Richlite material fabricated from paper

Trying to make more sustainable choices for how we live our lives can be challenging. It’s rarely a clear-cut decision. Low carbon products or lifestyle choices often have a negative impact on some other aspect of the environment.

Take for example textiles. Manmade polyester consumes significant energy and emits green-house gases during production; is not biodegradable and sheds microfibres that are polluting oceans.
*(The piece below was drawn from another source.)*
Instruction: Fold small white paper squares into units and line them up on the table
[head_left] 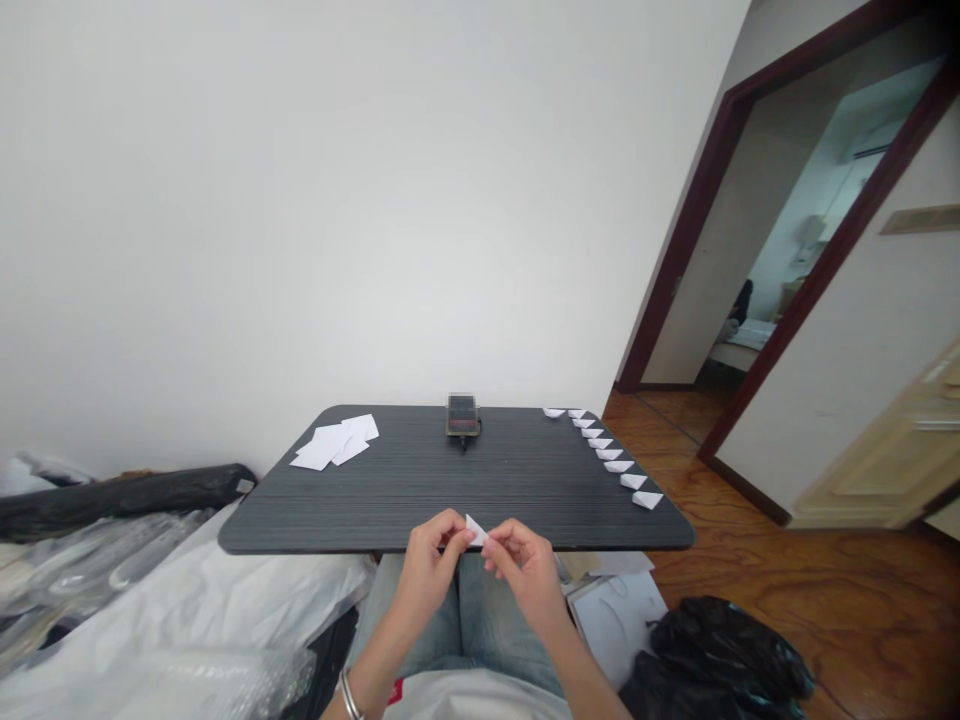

By contrast, cotton as a natural product is biodegradable and has more palatable carbon credentials.  However, despite being grown in some of the most water-stressed parts of the world, it is one of the largest consumers of water in agricultural production.  The associated use of pesticides and fertilisers; degradation of soil and clearing of land for planting can have harmful consequences for biodiversity and on the health of workers and local communities.

Environmental Credentials of Sign Materials

SSAB's fossil fuel free steel plant using HYBRIT technology

Image Courtesy SSAB – Fossil Fuel Free Steel Plant in Sweden, built using HYBRIT technology

Within wayfinding, the inherent properties of steel, aluminium and acrylic have made them ‘go to’ materials in sign fabrication. Steel for its strength and durability; aluminium its malleability and lightweight qualities; and acrylic for its optical clarity and impact resistance compared to glass. However, steel, aluminium and plastics production, rank alongside transportation, as the most energy intensive and highest producers of carbon of all industrial sectors. Primary production can also have a devastating impact on local ecologies.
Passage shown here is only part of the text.